Task statement: The records below hold a stretch from the line with "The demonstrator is" through the line with "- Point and"; return exactly those lines, ends included, and nothing more.

Segment Start: Given records

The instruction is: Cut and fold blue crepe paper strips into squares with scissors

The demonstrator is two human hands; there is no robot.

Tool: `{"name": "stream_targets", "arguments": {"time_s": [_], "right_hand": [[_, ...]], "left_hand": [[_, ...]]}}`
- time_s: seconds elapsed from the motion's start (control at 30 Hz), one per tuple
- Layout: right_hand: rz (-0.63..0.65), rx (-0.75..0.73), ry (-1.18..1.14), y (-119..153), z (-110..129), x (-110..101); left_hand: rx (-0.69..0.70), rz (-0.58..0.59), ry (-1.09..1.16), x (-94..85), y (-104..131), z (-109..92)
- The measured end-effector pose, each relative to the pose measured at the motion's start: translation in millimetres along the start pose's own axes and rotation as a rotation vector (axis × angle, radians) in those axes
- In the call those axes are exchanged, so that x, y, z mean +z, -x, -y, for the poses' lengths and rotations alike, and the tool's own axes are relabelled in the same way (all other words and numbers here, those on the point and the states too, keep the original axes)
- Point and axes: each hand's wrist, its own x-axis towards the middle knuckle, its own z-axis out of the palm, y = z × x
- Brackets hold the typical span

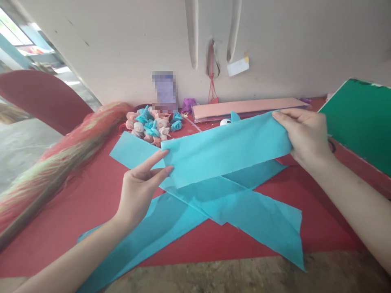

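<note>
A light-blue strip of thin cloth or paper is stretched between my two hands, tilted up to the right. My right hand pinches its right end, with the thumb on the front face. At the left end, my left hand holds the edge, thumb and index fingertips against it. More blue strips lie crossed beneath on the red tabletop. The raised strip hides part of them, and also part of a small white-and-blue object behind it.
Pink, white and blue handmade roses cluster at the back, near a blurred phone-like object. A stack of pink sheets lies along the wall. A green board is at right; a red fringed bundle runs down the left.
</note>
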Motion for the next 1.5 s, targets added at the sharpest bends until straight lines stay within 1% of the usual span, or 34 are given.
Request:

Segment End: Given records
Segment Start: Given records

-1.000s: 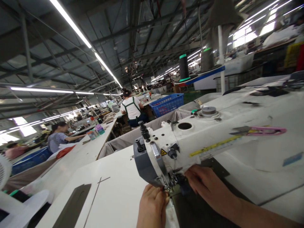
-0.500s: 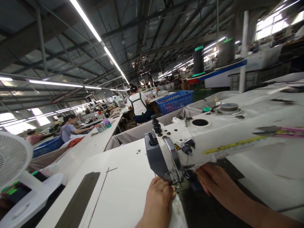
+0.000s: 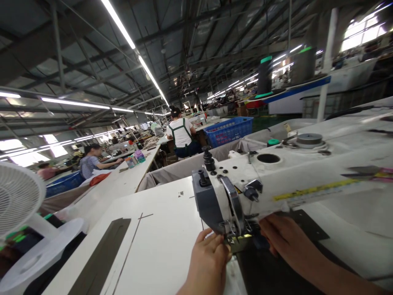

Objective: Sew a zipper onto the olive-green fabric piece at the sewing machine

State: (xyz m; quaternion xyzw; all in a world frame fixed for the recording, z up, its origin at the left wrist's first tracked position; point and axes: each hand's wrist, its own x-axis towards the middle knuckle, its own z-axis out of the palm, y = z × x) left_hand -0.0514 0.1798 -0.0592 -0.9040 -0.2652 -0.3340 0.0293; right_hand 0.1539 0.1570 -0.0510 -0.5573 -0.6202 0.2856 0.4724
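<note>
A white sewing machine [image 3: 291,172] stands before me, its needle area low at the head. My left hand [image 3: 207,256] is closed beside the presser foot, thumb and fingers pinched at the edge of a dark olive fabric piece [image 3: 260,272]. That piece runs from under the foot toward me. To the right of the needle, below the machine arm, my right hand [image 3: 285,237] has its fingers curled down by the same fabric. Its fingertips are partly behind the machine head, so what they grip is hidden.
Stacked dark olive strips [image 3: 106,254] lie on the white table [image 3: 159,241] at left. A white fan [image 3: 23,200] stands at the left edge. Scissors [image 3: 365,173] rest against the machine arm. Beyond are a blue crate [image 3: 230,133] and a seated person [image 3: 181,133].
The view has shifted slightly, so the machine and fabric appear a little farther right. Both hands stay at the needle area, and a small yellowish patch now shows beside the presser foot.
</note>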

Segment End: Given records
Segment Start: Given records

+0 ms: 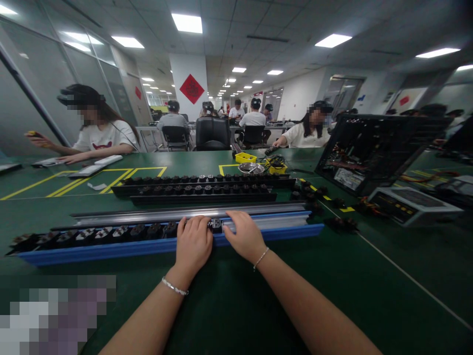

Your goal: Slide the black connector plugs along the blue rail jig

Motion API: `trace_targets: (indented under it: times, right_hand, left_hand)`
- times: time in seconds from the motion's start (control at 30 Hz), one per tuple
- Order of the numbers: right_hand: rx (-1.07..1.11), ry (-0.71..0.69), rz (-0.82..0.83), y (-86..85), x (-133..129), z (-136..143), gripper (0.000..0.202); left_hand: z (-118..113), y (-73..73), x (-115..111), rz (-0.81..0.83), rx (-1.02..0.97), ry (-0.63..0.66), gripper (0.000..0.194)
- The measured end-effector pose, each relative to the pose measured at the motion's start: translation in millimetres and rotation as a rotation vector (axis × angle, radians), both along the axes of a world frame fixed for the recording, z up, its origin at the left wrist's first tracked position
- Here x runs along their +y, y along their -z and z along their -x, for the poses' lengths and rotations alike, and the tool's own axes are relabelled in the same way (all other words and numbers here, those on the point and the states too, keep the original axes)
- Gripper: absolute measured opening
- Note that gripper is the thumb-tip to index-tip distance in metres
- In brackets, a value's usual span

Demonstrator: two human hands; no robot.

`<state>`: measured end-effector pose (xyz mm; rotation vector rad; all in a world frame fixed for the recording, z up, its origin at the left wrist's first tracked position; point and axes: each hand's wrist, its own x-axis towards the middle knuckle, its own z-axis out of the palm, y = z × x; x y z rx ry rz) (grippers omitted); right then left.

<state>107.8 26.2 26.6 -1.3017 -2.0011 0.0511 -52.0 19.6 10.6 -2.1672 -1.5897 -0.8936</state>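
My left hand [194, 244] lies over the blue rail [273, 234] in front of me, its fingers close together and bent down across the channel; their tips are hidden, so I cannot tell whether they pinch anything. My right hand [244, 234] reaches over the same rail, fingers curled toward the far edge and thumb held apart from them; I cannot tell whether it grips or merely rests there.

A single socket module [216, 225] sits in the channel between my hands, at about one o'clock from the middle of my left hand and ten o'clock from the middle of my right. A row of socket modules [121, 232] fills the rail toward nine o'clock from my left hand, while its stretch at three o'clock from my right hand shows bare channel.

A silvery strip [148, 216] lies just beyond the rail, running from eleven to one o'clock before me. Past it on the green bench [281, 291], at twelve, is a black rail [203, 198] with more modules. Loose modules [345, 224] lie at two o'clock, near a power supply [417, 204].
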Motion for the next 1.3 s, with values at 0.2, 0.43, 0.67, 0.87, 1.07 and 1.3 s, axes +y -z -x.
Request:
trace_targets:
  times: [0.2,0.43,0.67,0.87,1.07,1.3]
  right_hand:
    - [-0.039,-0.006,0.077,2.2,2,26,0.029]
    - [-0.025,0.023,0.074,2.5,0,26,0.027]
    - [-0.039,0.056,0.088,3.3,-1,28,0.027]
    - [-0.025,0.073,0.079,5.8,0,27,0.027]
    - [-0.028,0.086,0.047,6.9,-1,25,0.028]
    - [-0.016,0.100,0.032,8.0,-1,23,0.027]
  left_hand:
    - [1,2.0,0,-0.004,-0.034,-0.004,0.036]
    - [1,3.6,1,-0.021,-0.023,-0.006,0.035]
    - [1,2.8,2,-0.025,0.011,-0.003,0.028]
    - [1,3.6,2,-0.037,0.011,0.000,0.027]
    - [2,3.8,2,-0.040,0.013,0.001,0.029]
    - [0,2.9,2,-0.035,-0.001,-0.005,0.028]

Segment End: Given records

Finished exercise:
The demonstrator is two human hands; there is no robot.

Tool: `{"name": "stream_targets", "arguments": {"time_s": [_], "right_hand": [[_, ...]], "left_hand": [[_, ...]]}}`
- time_s: seconds elapsed from the motion's start (control at 30 Hz), one per tuple
- Layout: right_hand: rz (-0.63..0.65), rx (-0.75..0.73), ry (-1.18..1.14), y (-119..153), z (-110..129), x (-110..101); left_hand: rx (-0.69..0.70), rz (-0.58..0.59), ry (-1.09..1.16), x (-94..85), y (-104..131), z (-109..92)
- The measured end-effector pose, each relative to the pose measured at the motion's start: translation in millimetres along the start pose's own axes and rotation as a rotation vector (axis × angle, radians) in those axes
- In the call those axes are exchanged, so that x, y, z mean +z, -x, -y, for the poses' lengths and rotations alike, and the tool's own axes are relabelled in the same way (all other words and numbers here, those on the point and the states too, keep the original axes)
- Point and axes: each hand's wrist, its own x-axis towards the middle knuckle, its own z-axis out of the palm, y = z × x

What was produced is the complete output.